Grunt und der Flieher verständigten sich hauptsächlich durch Zeichensprache, was für beide einfacher war.
Ich beobachtete die beiden aufmerksam. Es war später Abend, als Kornähre wieder aufbrach. Zum Abschied schenkte ihm Grunt einige Zuckerstücke und ein gutes Stahlmesser.
»Du scheinst niedergeschlagen zu sein«, sagte ich zu Grunt. Er war zum Feuer zurückgekehrt und starrte stumm hinein.
»Ich habe nichts«, sagte er.
»Ich sollte anfangen, die Staubfußsprache zu lernen.«
»Ich werde dir unterwegs beim Reiten Lektionen geben.«
»Mit der Staubfußsprache müßte ich mich ein wenig auch mit Kaiila-Kriegern verständigen können.«
»Mühelos«, sagte Grunt, »denn die Sprachen unterscheiden sich höchstens wie Dialekte voneinander. Außerdem könntest du von den Kailiauk verstanden werden und, mit Einschränkungen, auch von den Fliehern.«
»Über die Kailiauk weiß ich wenig«, bekannte ich.
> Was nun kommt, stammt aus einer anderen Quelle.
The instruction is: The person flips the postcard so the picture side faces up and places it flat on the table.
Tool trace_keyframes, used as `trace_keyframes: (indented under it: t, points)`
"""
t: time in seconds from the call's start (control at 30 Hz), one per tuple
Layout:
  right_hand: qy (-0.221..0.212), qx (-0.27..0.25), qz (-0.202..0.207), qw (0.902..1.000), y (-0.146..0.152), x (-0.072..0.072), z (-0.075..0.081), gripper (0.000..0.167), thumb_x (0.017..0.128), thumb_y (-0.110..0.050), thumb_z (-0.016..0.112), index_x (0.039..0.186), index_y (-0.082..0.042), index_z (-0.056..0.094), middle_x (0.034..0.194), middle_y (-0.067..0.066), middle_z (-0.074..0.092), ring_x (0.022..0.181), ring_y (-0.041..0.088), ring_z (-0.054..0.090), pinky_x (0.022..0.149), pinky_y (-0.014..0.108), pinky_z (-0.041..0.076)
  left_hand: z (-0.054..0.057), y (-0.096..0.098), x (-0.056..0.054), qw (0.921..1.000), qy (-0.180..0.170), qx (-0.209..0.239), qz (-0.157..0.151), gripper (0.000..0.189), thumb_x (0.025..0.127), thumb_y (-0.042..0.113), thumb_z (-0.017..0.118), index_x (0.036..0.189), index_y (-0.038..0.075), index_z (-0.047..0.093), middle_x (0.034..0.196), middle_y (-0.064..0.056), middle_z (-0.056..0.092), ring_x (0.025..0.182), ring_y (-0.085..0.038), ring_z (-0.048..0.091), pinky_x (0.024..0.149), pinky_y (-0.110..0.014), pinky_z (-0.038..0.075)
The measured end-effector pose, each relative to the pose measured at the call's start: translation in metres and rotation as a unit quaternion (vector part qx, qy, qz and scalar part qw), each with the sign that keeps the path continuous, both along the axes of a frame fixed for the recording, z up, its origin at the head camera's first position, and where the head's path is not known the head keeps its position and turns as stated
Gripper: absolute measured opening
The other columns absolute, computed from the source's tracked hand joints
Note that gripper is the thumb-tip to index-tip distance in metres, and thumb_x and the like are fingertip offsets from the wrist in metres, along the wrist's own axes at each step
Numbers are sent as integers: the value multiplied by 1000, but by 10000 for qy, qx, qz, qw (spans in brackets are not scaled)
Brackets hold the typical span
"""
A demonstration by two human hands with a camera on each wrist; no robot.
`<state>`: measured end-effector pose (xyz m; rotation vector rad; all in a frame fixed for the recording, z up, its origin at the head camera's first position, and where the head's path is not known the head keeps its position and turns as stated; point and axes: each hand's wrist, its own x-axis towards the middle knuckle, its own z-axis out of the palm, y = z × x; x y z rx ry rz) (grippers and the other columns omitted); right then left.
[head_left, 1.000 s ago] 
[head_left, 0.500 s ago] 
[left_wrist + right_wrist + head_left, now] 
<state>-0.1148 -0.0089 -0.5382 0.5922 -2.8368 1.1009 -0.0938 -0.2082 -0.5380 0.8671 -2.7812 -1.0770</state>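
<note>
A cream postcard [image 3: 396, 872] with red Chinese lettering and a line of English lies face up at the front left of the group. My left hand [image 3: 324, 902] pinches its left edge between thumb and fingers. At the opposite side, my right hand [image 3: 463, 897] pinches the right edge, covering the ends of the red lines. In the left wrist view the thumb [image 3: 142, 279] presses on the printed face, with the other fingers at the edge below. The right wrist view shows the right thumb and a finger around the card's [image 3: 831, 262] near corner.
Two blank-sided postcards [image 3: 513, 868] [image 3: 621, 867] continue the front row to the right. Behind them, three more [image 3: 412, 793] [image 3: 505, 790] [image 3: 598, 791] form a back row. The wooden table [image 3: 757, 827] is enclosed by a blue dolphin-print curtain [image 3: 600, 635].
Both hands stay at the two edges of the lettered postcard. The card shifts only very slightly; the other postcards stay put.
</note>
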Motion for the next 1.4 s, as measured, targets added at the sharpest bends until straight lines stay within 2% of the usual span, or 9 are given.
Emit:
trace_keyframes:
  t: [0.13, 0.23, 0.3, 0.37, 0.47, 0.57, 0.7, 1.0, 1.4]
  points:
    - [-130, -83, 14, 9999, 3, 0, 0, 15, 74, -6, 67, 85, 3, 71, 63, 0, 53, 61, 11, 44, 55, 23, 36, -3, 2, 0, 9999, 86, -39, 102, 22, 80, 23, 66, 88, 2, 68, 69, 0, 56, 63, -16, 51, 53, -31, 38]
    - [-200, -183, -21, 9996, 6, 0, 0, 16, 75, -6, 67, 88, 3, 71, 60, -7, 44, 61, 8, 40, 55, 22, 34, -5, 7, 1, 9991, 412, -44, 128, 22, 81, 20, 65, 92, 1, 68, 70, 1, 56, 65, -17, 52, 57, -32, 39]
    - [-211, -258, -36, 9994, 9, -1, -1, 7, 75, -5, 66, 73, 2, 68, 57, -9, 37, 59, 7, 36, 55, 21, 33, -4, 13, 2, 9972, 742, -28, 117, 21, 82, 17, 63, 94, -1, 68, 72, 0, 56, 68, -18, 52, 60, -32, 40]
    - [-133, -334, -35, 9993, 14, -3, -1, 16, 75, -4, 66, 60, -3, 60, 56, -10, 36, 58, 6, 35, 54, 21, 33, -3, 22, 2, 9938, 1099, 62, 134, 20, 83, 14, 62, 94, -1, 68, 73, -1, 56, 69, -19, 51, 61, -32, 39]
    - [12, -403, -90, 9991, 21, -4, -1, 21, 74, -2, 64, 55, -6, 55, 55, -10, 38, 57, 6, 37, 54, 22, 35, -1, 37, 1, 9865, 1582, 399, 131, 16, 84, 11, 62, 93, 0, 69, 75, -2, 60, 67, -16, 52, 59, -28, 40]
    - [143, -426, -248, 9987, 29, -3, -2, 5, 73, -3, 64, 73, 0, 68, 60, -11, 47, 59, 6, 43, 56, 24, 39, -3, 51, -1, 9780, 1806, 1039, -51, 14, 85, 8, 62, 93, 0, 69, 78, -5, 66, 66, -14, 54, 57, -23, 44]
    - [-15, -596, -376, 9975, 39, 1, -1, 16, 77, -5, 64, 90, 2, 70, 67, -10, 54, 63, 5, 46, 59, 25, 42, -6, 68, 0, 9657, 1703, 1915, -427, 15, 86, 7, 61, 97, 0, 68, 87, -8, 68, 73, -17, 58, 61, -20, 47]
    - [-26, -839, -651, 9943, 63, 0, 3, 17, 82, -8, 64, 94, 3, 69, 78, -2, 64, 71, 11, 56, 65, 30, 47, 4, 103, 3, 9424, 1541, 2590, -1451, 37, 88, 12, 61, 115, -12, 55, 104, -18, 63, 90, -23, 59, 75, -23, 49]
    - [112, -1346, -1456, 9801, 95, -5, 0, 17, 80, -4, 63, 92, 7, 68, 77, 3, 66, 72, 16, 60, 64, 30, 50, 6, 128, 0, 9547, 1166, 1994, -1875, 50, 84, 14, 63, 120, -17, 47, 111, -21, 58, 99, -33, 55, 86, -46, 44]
»Westlich der Grenzzone sind sie kaum anzutreffen«, antwortete er. »Ihr Gebiet liegt südöstlich des Territoriums der Kaiila.«
»Überwiegend hast du gegenüber Kornähre die Zeichensprache benutzt.«
»Ja«, erwiderte er. »Die war leichter für uns.« Er schaute mich an. »Für dich wäre es alles in allem wohl nützlicher, die Zeichen zu lernen, als Bruchstücke der Staubfußsprache.«
»Also bring mir die Zeichen bei!« sagte ich.
»Ganz ohne Staubfuß- oder Kaiila-Worte kommst du nicht aus. Es gibt keinen Ersatz für die Möglichkeit, die Wilden in ihrer Muttersprache anzureden. Die Zeichensprache ist, soweit ich weiß, allen Stämmen des Ödlands gemein.«
»Warum werden sie Staubfüße genannt?«
»Keine Ahnung, aber ich glaube, es hängt damit zusammen, daß sie einer der letzten großen Stämme sind, die die Kaiila zähmte. Zu Fuß laufend, waren sie der Gnade der anderen ausgeliefert. In dieser Zeit mag das Fundament gelegt worden sein für ihre jetzige Rolle als Kaufleute und Diplomaten.«
»Eine interessante Hypothese«, sagte ich.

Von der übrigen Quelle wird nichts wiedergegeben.